Both start with the letter G. Both are non-selective herbicides used on herbicide-resistant crops. Both control a large spectrum of weeds.

But there's a big difference in optimum application times. This initial confusion in past years has concerned Bryan Young, a Southern Illinois University weed scientist. Young spoke on this topic at the Bayer CropScience Ag Issues forum at the 2009 Commodity Classic.

"I've had growers in the past think glyphosate and glufosinate are the same," he says. Meanwhile, they have thought that different formulations of glyphosate are different chemicals. There's a difference in the way that glyphosate and glufosinate works, he says.

This year, Bayer CropScience will market Ignite (which contains the active ingredient glufosinate) for use on LibertyLink soybeans.

Although it might not be the optimum treatment time, glyphosate can kill big weeds, such as 12-inch high ones.
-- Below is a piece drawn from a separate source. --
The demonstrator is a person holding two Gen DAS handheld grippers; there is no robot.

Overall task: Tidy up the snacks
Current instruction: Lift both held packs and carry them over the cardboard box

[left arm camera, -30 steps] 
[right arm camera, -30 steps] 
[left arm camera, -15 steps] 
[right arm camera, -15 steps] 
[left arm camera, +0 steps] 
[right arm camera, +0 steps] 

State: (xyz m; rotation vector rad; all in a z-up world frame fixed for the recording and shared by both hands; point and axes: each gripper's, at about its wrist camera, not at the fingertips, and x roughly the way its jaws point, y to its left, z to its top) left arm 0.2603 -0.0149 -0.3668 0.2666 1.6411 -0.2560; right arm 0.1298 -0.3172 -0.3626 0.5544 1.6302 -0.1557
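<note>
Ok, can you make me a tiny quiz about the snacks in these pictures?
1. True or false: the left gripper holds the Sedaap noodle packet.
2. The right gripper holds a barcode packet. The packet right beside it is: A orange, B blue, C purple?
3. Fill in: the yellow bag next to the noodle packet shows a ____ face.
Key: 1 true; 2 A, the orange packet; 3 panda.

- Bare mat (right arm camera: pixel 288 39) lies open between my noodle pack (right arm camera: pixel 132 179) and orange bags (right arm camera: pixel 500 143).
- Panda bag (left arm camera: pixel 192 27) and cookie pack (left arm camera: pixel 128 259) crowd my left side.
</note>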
"Big grass species are difficult to kill with Ignite," says Young. That's why successful Ignite use on LibertyLink soybeans will entail early applications, when weeds are 4 inches tall or less. Young's recommendations for successful weed control on LibertyLink soybeans include:

  • Starting with a clean field
  • Staying clean with an appropriate residual herbicide
  • Applying Ignite postemergence at a 22 ounce per acre rate approximately 22 days after emergence, or whenever weeds reach a 3- to 4-inch height
  • Keeping in mind a second later postemergence Ignite application may be necessary.

Young says LibertyLink soybeans gives farmers another mode of action for soybean weed control. That's a plus in forestalling the development of herbicide-resistant or herbicide-tolerant weeds, he says.

For successful use, though, Ignite applications before weeds reach a 4-inch height are essential in preserving soybean yields, says Young. "Glufosinate has no residual control," says Young. "That's why we have to apply it early."

With all the things you have on your mind these days, it's easy to see how you could initially confuse glyphosate and glufonsinate.